Prescriptive Analytics — What should happen?

All of this leads to providing growers with recommendations. If I break down production planning into it’s variable inputs, you have:

  • Crop selection (what crops are you growing?)
  • Crop growth rate (how fast does it grow?)
  • Growing area (how much space do I allocate to my crop?)
  • Climate
  • Nutrients
  • Customer needs (how much am I selling, to whom, when?)

Once you have those pieces, you can create a production plan pretty easily. If I know Whole Foods needs 100 pounds of kale in 30 days and that kale in my system takes about 30 days to grow at roughly 1 pound per square foot, I’ll seed enough to fill 100 square feet of space today. And that’s how production planning happens today (without tech).

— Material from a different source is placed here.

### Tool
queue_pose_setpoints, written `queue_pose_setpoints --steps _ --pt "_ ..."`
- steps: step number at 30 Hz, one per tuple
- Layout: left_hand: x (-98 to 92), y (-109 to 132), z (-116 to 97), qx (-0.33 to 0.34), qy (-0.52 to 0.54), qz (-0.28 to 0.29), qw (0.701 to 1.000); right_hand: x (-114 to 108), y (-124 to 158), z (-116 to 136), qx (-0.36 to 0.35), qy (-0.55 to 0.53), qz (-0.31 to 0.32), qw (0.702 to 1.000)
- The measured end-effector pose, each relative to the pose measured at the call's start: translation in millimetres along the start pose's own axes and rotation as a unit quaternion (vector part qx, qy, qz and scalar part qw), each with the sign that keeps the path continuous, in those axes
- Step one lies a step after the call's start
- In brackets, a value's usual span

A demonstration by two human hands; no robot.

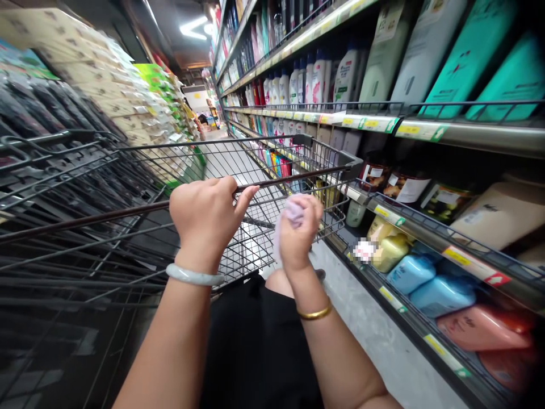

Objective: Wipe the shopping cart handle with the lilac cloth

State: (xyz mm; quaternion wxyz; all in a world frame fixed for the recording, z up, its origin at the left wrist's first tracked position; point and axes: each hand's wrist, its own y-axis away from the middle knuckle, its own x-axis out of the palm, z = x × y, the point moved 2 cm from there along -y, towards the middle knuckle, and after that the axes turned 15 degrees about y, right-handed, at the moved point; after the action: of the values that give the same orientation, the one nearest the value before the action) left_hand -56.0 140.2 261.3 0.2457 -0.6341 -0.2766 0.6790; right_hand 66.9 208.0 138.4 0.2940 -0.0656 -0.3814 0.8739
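My left hand [206,213] is closed round the handle bar of a dark wire shopping cart [272,150] that fills the left and middle of the view. A pale green bangle sits on that wrist. My right hand [298,230] is closed on a crumpled pale lilac cloth [293,211] held against the cart's near rim, just right of the left hand. A gold bangle is on the right wrist. The cart's basket looks empty inside.
Store shelves [426,130] run along the right, with shampoo bottles above and refill pouches and jars below. Stacked boxes and packaged goods [106,85] line the left of the aisle. The grey floor [374,335] runs ahead between them. A person stands far down the aisle.
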Motion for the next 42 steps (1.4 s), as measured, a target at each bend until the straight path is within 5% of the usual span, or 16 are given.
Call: queue_pose_setpoints --steps 4,10,17,24,31,38,42 --pt "0.2 0 1 0.011 0.002 -0.002 1.000 9 2 20 -0.073 -0.050 0.057 0.994" --pt "0.3 0 2 0.031 0.014 -0.020 0.999 0 -17 -1 0.073 -0.028 -0.066 0.995" --pt "0.9 2 5 0.041 0.006 -0.042 0.998 16 25 41 -0.079 -0.071 0.100 0.989" --pt "-0.1 4 4 0.047 0.019 -0.047 0.998 1 1 13 0.033 0.002 -0.039 0.999" --pt "-0.3 3 5 0.050 0.026 -0.043 0.997 14 28 37 -0.126 -0.033 0.128 0.983" --pt "0.0 5 5 0.047 0.035 -0.040 0.997 -2 1 17 -0.020 0.025 -0.020 0.999" --pt "0.0 4 6 0.044 0.027 -0.038 0.998 5 20 38 -0.068 -0.036 0.093 0.993"
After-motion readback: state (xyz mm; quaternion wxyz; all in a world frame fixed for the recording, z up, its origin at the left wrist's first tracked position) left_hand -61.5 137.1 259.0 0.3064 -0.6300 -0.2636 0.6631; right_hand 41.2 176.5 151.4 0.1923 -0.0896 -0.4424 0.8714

With Agrilyst, growers can understand which of their crops are the highest performers based on yield, growth rate, or both and run production scenarios with higher performers having more space allocation. These recommendations help growers optimize the space on their farm and drive significantly higher revenues.

Cognitive Analytics — Make it happen.

Here’s where the real magic happens. Because Agrilyst is focused on automating all processes that rely on human decision-making and are non-mechanical, we’re primarily focused on three operational areas: production management, inventory supply, and marketplaces.

Over the next few months, we’re going to be introducing the next component of our production management tool, moving from prescription to automation. We’re using machine vision to determine actual growth rates and germination rates. By feeding these rates into the production planning, growers won’t have to create growth cycles manually. The production plans will adjust based on seasonality and climate conditions on their own, with a focus on optimizing yields among crop selection. That means we can fully automate the planning component of farming.

What’s Next?

One of the biggest struggles for indoor farm operators is ensuring stable sales supply. We’re building a data set of market demand by primary buyers to help growers understand real-time demand. We’re focused on creating the marketplace for stable local purchasing.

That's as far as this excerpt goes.